Дженни принялась рассказывать о том, как суждения Бернарда о смысле повлияли на большое учение буров.

Буры увидели недостаток в подчинении процессам и решили перестать быть ослами, до смертельного изнеможения шагающими за подвешенной над ними морковкой. Так и родился аскетизм буров: не потакай желаниям, не выполняй заданий, не подчиняйся, не конкурируй, не принимай вознаграждений, не следуй за целями, не ищи вдохновения, не пытайся быть полезным, не добивайся признания, внимания и любви, не заискивай, не торгуйся, не лги, не беги от страхов, разочарований и боли.

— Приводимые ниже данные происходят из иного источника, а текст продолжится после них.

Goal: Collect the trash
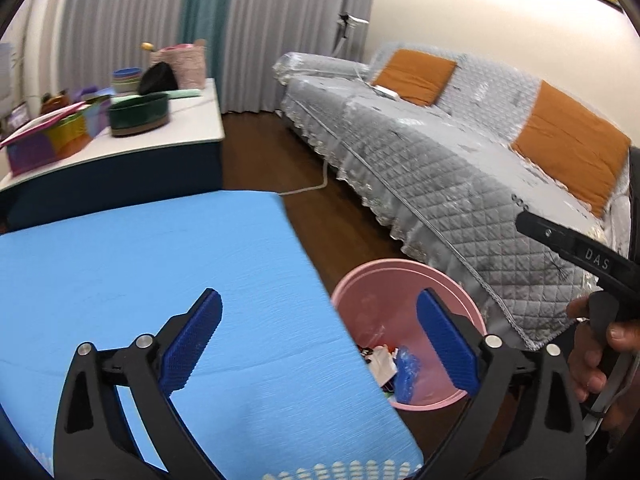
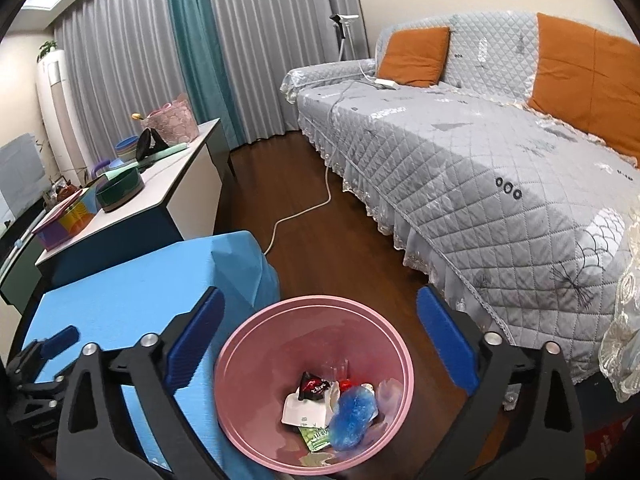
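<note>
A pink trash bin (image 2: pixel 240 360) stands on the wood floor between the blue-covered table (image 2: pixel 120 304) and the sofa. It holds several pieces of trash: a white wrapper (image 2: pixel 302 410), a crumpled blue bag (image 2: pixel 352 416), a dark red wrapper (image 2: pixel 314 386) and a green packet (image 2: pixel 316 436). My right gripper (image 2: pixel 320 344) is open and empty, right above the bin. My left gripper (image 1: pixel 320 344) is open and empty, over the table's right edge (image 1: pixel 160 260), with the bin (image 1: pixel 360 300) below to the right. The right gripper's handle (image 1: pixel 592 264) shows at the right in the left wrist view.
A grey quilted sofa (image 2: pixel 480 160) with orange cushions (image 2: pixel 412 56) runs along the right. A white cable (image 2: pixel 304 212) lies on the floor. A white side table (image 2: pixel 172 184) at the left carries a green bowl (image 2: pixel 120 190), coloured boxes and a pink basket (image 2: pixel 172 122).
</note>
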Available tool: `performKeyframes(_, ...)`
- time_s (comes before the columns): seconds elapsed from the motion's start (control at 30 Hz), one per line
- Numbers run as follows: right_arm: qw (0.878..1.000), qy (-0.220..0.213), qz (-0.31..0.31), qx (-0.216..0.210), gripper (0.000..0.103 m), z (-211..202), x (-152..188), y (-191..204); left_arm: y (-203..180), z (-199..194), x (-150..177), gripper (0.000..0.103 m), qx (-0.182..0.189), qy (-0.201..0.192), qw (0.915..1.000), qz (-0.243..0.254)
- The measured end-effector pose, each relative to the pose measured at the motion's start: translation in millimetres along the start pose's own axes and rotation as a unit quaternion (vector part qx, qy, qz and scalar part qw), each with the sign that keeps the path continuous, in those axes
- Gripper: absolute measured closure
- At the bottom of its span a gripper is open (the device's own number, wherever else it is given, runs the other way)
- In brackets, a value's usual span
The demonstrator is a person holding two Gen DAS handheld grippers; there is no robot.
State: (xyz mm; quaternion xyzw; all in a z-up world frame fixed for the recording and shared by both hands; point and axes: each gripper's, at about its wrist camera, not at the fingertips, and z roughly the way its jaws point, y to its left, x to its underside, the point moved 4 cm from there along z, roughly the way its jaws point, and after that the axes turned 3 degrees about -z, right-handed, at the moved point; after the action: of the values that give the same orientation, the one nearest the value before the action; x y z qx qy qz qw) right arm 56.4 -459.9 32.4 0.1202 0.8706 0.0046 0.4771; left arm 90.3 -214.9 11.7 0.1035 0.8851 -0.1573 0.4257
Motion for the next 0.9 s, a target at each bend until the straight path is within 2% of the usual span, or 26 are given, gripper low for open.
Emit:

Всё это противоречило механике человеческого сознания. И буры начали мечтать об ином сознании.

- Аскетизм? - вспомнил старый разговор Крейг. - А кто-то болтал о гедонизме буров.

- Аскетизм для нас – это в первую очередь отказ от всего человеческого. Да и разве возможен гедонизм без аскетизма? - возразила Дженни.

- Ну, допустим, если не сдерживать себя, то когда-нибудь вес собственного тела будет тяготить тебя настолько, что все удовольствия станут недоступны.

- Правильно, - согласилась Дженни. - Буров не должны ограничивать усталость, пресыщенность, изнеженность или немощность.

- Подожди. В чём гедонизм тогда, если вы заведомо всё отрицаете?

- Не всё. Мы не отрицаем явления, которое можно было бы назвать красотой. Красотой впечатлений, вещей, моментов, событий, мыслей, поступков, фантазий, чувств. Везде есть красота. К ней и обращён гедонизм буров. Красота не обещает, не обманывает, не заставляет ждать. Она отдаёт всё и сразу. Подлинная красота не ставит условий, не лжёт, не торгуется, не шантажирует, не подвешивает над тобой морковку, никуда не гонит, не угрожает. Красота, в конце концов, учит свободе. Люди постоянно пытались её объяснить, сделать рациональной, превратить в правило, но красота в истинном понимании всегда случайна и спонтанна. Она не имеет смысла, не имеет цели и ни к чему не стремится. За это мы её и ценим.